Esta situación queda en evidencia, no sólo cuando consideramos que, en poesía, por ejemplo, aún no se ha verificado la famosa «disolución» de la linealidad del texto poético, sino más bien cuando pensamos en un sentido funcional las operaciones de planos de saberes intersectados, conectados o digregados por las notas. Si comparamos estas operaciones con aquellas practicadas por la pintura, encontraremos en el «cuadro dentro del cuadro» una plataforma operacional similar. Del mismo modo en que tanto la inclusión de textos que permiten hacer transcurrir la mirada desde un sector de la superficie pictórica a otra, en la que se desarrolla otra escena, las más de las veces, de sentido radicalmente opuesto al de aquella por la que partimos, las notas se repliegan, confirman, desdicen, confrontan planos argumentativos que se despliegan al interior de un texto en un sentido tanto visual como narrativo. Y el que estas operaciones de tránsito de la mirada se hayan verificado prioritariamente en un género hasta hace poco tan «venido a menos» como la naturaleza muerta, tampoco es un dato menor. De hecho, es el propio «perfil bajo» del género, el que ha permitido como ningún otro a los artistas de todos los tiempos comprender las lógicas administrativas de superficie establecidas tanto por el sentido de los textos subyacentes a las imágenes (semas) como por las relaciones identificantes entre el formato (como dimensiones de la superficie) y el modelo tridimensional del espacio.

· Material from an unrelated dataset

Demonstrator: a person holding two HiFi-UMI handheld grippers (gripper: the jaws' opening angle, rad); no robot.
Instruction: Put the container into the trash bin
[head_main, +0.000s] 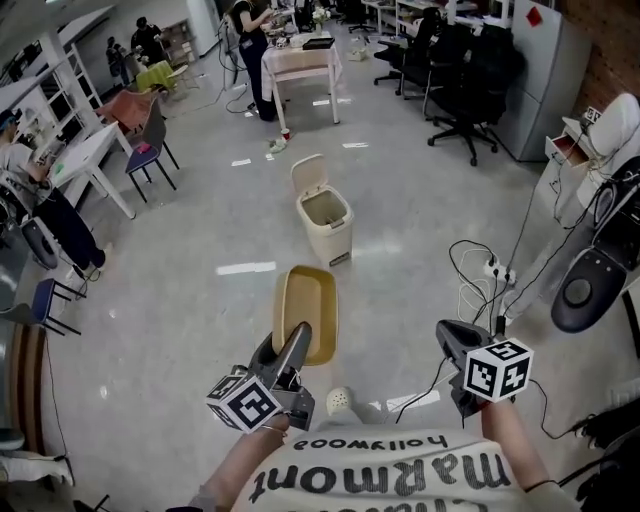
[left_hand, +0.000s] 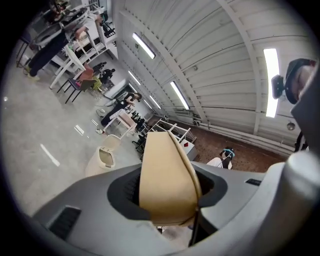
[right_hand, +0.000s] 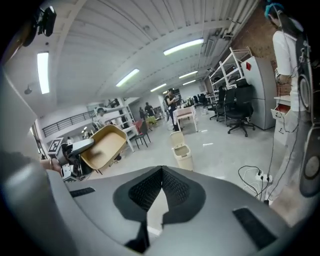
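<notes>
Mid-carry, by the look of it — container (head_main: 308, 300) lifted clear of the floor, not yet at the trash bin (head_main: 324, 216). Gripped at its near rim by the left tongs (head_main: 298, 338), jaws clamped onto the tan wall, hollow side showing in the head view. Held out toward twelve o'clock, with the bin farther along that same line, well apart from the container, lid flipped up and mouth open. Right tongs (head_main: 450, 335) at about three o'clock of the left pair, jaws pressed together on nothing, idle.

Next move, as a judgement: on toward twelve o'clock until directly over the open mouth, then a tip or a lowering, and a parting of the left jaws. Calls for lining up a long container with a mouth seemingly hardly wider than it, so likely end-first or tilted rather than flat. Worth minding the raised lid at the bin's eleven o'clock side. Cables and power strip (head_main: 494, 268) on the floor out at two o'clock, apparently off the path.

Counted: one container, one trash bin, two tongs — one loaded, one empty. One power strip with its loose cables. Several people and chairs far off between ten and one o'clock, too small and crowded for a sure count.
</notes>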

El que las notas hayan tomado su forma expositiva más o menos definitiva en el siglo XVIII no debe sorprendernos. Si atribuimos más o menos consensualmente al siglo XVIII la caraterística de haber iniciado el proceso indetenible de fragmentación de la razón en modos cada vez más específicos de conocimiento, que no nos resulte extraño pues, que haya dado forma a las notas al pie. Ahora, los comentarios al margen van dando cuerpo, en las notas al pie y en un sentido exhibitivo, la arquitectura reflexiva y metodológica del autor. Pero, al mismo tiempo, informan de sus odios y de sus amores, de sus limitaciones y felices intuiciones. En ese sutil repliegue hacia el lector, como expresión de las dudas del propio autor, el lector confronta, comparte y se vuelca sobre sí mismo como radicalmente distinto de lo dicho por el texto que tiene entre sus manos. Este recurso pues, introvierte al lector en su propia voz al mismo tiempo que le permite distinguirse y/o fundirse luego en el hilo envolvente y persuasivo del texto. Se le hacen presentes aquellos hitos que «dibujan caminos» en un mundo imaginario actualizado por el libro y evidenciado por las notas. Caminos que se extienden u ocultan entre otros que parecieran indicar atajos o, al menos, ser más amables con el lector. Verdaderas «avenidas» de ideas se abren en las señalizaciones de las notas para que circule libremente el lector. No sólo por una cuestión de economía de medios, sino ante todo porque pone «en la superficie» un conjunto vocal dialogante que sin lugar a dudas tiene connotaciones políticas. Allí, como en la plaza, a la vista y a la inteligencia de todos, se establecen infinitos diálogos que configuran al otro al mismo tiempo que segmentan y distribuyen las áreas de ingerencia de tal o cual línea argumentativa, de tal o cual hablante.

Y allí, se ha perpetuado también, una vez más, una premisa excesivamente antigua: para el que sepa leer.